§ Requirement: Output the listing below, all of it, exactly as given.

[[ Information provided open ]]

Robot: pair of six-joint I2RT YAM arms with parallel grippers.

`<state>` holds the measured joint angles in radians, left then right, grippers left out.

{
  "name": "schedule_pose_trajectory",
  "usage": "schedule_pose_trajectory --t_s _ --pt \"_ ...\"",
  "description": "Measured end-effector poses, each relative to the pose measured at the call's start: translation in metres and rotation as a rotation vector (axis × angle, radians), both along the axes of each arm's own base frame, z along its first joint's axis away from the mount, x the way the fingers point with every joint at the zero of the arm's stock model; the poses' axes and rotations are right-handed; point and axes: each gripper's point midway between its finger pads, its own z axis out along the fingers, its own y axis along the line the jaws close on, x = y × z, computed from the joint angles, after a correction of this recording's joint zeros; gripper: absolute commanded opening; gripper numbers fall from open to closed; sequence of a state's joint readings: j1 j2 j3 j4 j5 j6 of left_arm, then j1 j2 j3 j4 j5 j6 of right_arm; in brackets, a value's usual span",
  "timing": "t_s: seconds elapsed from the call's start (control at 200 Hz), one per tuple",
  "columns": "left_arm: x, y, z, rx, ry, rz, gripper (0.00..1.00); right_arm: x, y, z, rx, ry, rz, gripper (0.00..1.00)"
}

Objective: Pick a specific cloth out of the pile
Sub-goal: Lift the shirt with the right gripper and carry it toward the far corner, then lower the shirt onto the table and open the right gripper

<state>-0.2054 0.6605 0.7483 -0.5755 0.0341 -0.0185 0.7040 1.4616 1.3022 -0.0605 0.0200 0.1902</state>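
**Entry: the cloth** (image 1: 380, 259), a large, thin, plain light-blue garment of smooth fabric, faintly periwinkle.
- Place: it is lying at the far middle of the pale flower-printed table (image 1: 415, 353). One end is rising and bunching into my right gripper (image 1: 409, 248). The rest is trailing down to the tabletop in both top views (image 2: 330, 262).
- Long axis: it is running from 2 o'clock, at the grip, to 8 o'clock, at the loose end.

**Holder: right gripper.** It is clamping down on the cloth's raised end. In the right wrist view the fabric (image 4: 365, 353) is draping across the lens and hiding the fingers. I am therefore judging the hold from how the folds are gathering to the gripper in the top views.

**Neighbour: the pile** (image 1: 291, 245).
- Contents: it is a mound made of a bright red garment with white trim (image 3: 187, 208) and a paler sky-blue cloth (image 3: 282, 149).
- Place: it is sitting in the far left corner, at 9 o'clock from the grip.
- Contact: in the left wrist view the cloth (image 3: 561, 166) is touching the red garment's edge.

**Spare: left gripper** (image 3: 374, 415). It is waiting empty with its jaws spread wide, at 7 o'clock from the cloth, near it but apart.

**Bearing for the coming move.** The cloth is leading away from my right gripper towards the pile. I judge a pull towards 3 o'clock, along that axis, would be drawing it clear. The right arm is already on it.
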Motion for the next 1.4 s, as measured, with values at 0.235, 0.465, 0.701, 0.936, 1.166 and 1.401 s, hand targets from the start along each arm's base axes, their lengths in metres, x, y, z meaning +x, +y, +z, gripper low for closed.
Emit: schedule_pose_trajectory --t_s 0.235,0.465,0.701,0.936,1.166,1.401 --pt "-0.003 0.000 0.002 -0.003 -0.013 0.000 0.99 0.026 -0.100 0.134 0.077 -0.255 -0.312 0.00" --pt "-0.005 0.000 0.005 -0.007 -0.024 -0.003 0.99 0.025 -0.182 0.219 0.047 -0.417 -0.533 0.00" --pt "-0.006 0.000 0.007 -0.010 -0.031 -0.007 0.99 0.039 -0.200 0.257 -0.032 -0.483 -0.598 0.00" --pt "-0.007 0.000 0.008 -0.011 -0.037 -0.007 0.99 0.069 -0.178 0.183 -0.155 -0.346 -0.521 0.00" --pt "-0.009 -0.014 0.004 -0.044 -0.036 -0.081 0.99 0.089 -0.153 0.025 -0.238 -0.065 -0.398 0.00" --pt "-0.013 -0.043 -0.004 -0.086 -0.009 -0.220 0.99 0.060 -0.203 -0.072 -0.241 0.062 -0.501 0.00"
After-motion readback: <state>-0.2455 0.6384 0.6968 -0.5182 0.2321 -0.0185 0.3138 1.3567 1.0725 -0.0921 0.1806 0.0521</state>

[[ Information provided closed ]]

§ Result:
Robot: pair of six-joint I2RT YAM arms with parallel grippers.

`<state>` holds the measured joint angles in radians, left then right, grippers left out.

{
  "name": "schedule_pose_trajectory",
  "usage": "schedule_pose_trajectory --t_s _ --pt \"_ ...\"",
  "description": "Measured end-effector poses, each relative to the pose measured at the call's start: translation in metres and rotation as a rotation vector (axis × angle, radians), both along the axes of each arm's own base frame, z along its first joint's axis away from the mount, x the way the fingers point with every joint at the zero of the arm's stock model; the poses' axes and rotations are right-handed; point and axes: each gripper's point midway between its finger pads, its own z axis out along the fingers, its own y axis along the line the jaws close on, x = y × z, computed from the joint angles, after a correction of this recording's joint zeros; gripper: absolute commanded opening; gripper numbers fall from open to closed; sequence of a state's joint readings: j1 j2 j3 j4 j5 j6 of left_arm, then j1 j2 j3 j4 j5 j6 of right_arm; in brackets, a value's usual span",
  "timing": "t_s: seconds elapsed from the call's start (control at 200 Hz), one per tuple",
  "columns": "left_arm: x, y, z, rx, ry, rz, gripper (0.00..1.00); right_arm: x, y, z, rx, ry, rz, gripper (0.00..1.00)"
}

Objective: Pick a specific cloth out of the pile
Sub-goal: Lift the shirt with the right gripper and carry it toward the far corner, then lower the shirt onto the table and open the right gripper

<state>-0.2054 0.6605 0.7483 -0.5755 0.0341 -0.0185 0.7040 1.4616 1.3022 -0.0605 0.0200 0.1902</state>
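**Entry: the cloth** (image 1: 380, 259), a large, thin, plain light-blue garment of smooth fabric, faintly periwinkle.
- Place: it is lying at the far middle of the pale flower-printed table (image 1: 415, 353). One end is rising and bunching into my right gripper (image 1: 409, 248). The rest is trailing down to the tabletop in both top views (image 2: 330, 262).
- Long axis: it is running from 2 o'clock, at the grip, to 8 o'clock, at the loose end.

**Holder: right gripper.** It is clamping down on the cloth's raised end. In the right wrist view the fabric (image 4: 365, 353) is draping across the lens and hiding the fingers. I am therefore judging the hold from how the folds are gathering to the gripper in the top views.

**Neighbour: the pile** (image 1: 291, 245).
- Contents: it is a mound made of a bright red garment with white trim (image 3: 187, 208) and a paler sky-blue cloth (image 3: 282, 149).
- Place: it is sitting in the far left corner, at 9 o'clock from the grip.
- Contact: in the left wrist view the cloth (image 3: 561, 166) is touching the red garment's edge.

**Spare: left gripper** (image 3: 374, 415). It is waiting empty with its jaws spread wide, at 7 o'clock from the cloth, near it but apart.

**Bearing for the coming move.** The cloth is leading away from my right gripper towards the pile. I judge a pull towards 3 o'clock, along that axis, would be drawing it clear. The right arm is already on it.
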Motion for the next 1.4 s, as measured, with values at 0.235, 0.465, 0.701, 0.936, 1.166 and 1.401 s, hand targets from the start along each arm's base axes, their lengths in metres, x, y, z meaning +x, +y, +z, gripper low for closed.
Emit: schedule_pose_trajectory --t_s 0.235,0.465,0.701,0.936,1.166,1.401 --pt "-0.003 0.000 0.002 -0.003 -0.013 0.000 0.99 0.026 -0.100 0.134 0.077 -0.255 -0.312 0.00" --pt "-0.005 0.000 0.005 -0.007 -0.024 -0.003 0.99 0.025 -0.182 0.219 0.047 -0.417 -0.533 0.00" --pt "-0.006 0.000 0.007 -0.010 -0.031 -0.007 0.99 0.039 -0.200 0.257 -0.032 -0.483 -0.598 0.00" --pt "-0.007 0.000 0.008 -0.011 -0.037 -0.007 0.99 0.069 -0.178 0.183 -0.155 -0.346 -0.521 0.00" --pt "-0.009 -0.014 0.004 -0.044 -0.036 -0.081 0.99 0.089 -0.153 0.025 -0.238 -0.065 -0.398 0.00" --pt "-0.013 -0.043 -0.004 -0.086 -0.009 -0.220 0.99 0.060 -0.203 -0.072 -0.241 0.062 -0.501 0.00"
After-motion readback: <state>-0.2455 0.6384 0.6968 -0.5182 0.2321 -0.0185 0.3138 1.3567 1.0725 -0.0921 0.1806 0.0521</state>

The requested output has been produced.